Webb characterizes his between-song monologue style as “a peek behind the curtain into that world where you’re sitting in a room with Frank Sinatra, and you’re playing a song for him.” He aims to convey to audiences “what that feels like to a 20 year old kid.” It really did happen to Webb at age 20, and he quickly came to a realization. “You write a song for someone, and then all of a sudden you’re a part of that person’s life,” he says, “whether you like it or not.”
By all accounts, most of the time Webb did like it. Though The Cake and the Rain recounts his tumultuous friendship and working relationship with Richard Harris (the first artist to score with a massive hit in “MacArthur Park”), it also features the delightful story of his meeting Louis Armstrong.
“I was barely 16 years old when that happened,” Webb recalls. He met the jazz legend in a musicians’ break room in Las Vegas, and initially didn’t know who the older gentleman was. At that time Webb was an aspiring – but as yet largely unsuccessful – songwriter. “He read one of my songs, and played a little bit of it on his trumpet,” Webb says. “And he told me, ‘Just stick with it.’” That encouragement would sustain Webb in the years to come. “Many, many times I have heard his voice in my ear when things weren’t going so well. I would be in a motel room somewhere, waiting to do some shows for peanuts and I’d hear Louis Armstrong saying, ‘You just stick with it!’”

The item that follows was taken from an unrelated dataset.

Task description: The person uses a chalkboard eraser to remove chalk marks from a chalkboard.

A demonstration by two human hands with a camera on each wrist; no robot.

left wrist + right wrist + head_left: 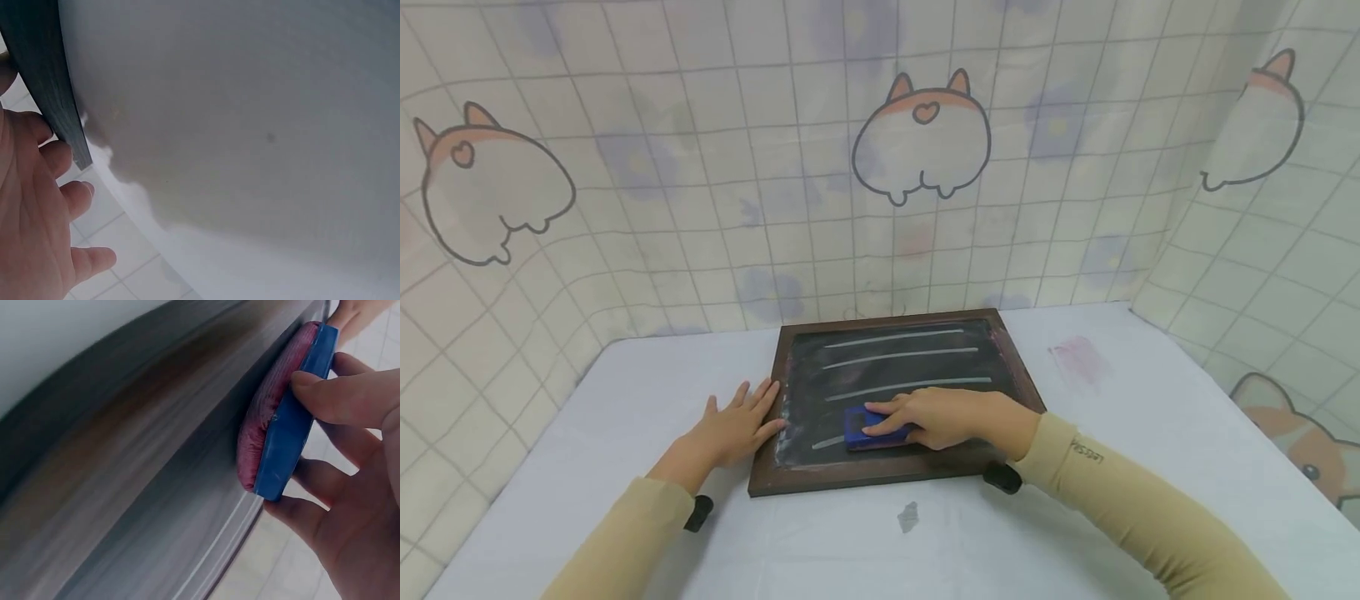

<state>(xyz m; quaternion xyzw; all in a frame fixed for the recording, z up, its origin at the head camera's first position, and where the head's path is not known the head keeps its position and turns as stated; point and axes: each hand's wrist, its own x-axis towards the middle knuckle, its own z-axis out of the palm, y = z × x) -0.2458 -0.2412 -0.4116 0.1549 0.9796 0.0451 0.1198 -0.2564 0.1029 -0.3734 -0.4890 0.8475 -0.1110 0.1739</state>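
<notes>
Dark lettering [1087, 451] is printed on the right sleeve [1135, 500], right of centre in the head view; its opening may be read as "LEES", but the end is too small to be read. The blue eraser [281, 450] is gripped by the right hand [955, 415], with the thumb and the fingers placed on opposite sides. In the head view, the eraser is located below centre, under the fingertips and over the lower part of the board [895, 372]. Three chalk lines are seen above it; a fourth is partly covered. The left hand [730, 429] is laid with spread fingers on the board's left edge; nothing is gripped by it. A pink pad [262, 419], turned toward the board, is shown clearly only in the right wrist view.
</notes>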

Webb’s live show is filled with similar accounts, stories that are in turn funny and heartwarming. He hopes that what he calls a running commentary “educates, entertains and is not too long-winded.” Webb emphasizes that even with all the talking, he still plays a lot of songs over the course of an evening’s performance. “I could do two hours of music,” he says. “I really put the anecdotal stuff in there as a kind of break from just slamming song after song after song at the audience.” Calling it a more modern way of presenting his music, Webb makes no claim to having invented the performance style. “The stories are the easiest part,” he admits.